▸ Aim of the exercise: Copies of all lines containing the string "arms" are needed from the data below.

(Records provided)

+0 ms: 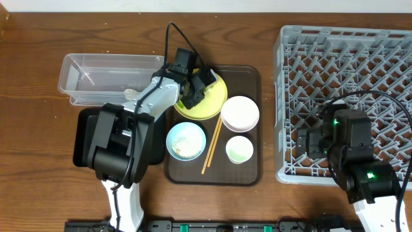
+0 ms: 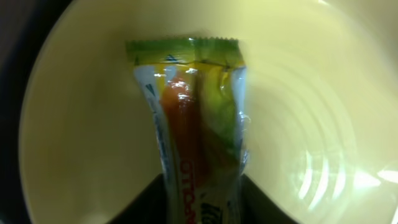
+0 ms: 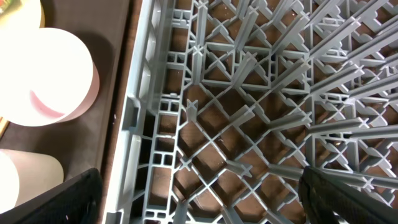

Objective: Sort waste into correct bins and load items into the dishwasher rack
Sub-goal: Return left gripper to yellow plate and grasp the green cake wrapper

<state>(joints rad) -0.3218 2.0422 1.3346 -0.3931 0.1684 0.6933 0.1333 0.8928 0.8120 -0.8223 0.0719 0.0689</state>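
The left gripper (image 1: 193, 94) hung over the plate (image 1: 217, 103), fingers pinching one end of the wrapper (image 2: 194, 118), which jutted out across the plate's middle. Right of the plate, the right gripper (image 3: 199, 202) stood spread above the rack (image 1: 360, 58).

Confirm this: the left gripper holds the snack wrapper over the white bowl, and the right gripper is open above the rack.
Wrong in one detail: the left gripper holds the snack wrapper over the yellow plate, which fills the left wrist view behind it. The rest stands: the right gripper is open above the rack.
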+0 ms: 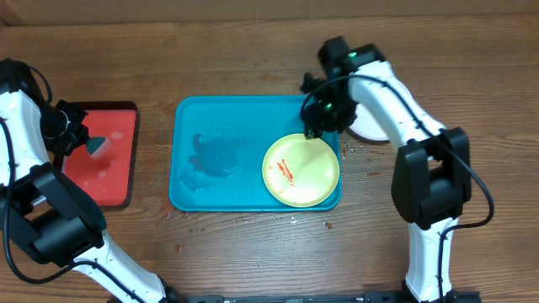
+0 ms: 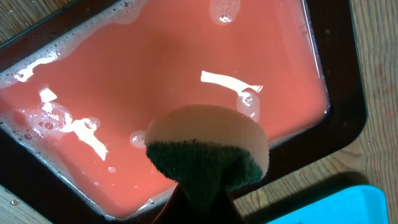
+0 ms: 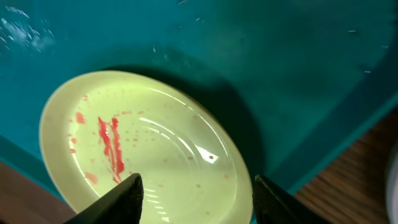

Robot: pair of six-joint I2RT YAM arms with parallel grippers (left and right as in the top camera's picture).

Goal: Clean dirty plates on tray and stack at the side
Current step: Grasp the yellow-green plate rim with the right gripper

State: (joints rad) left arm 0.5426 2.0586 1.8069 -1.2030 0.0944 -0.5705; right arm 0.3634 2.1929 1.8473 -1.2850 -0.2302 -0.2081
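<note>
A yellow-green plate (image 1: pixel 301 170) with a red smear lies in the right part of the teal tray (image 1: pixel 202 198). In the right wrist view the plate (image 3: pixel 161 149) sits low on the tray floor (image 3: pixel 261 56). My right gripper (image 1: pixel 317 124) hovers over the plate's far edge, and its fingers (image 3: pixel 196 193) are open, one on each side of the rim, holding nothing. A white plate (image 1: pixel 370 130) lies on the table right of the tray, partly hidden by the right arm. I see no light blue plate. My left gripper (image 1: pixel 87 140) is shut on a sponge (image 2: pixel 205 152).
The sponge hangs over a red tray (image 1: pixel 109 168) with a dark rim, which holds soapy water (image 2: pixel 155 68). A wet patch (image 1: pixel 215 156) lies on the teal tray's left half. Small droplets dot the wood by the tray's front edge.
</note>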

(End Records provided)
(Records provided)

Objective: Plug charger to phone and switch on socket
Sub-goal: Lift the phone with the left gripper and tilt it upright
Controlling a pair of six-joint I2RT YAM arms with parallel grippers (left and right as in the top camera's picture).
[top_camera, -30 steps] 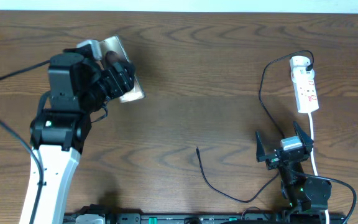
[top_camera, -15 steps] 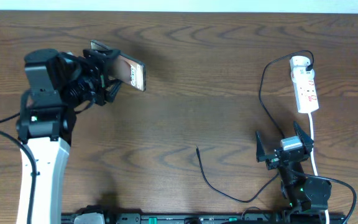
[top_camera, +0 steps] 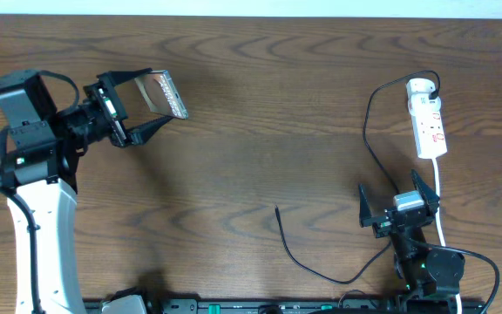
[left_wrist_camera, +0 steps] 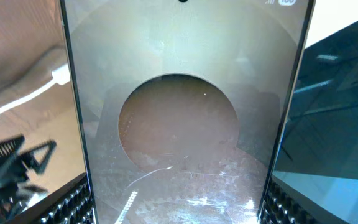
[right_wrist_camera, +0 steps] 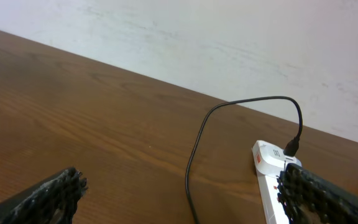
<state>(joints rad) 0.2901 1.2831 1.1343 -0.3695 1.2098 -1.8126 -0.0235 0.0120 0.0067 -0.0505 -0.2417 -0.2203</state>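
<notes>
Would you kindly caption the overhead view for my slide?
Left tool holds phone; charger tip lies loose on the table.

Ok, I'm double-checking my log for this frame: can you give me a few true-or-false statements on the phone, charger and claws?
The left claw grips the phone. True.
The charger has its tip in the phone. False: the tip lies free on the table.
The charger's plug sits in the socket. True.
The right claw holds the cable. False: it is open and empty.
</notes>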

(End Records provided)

▸ Completed task:
Robot: pair of six-joint I2RT YAM arms with parallel grippers (left and right as in the top camera's picture).
Controlling a pair of six-joint I2RT YAM arms with parallel grippers (left and right as in the top camera's picture).

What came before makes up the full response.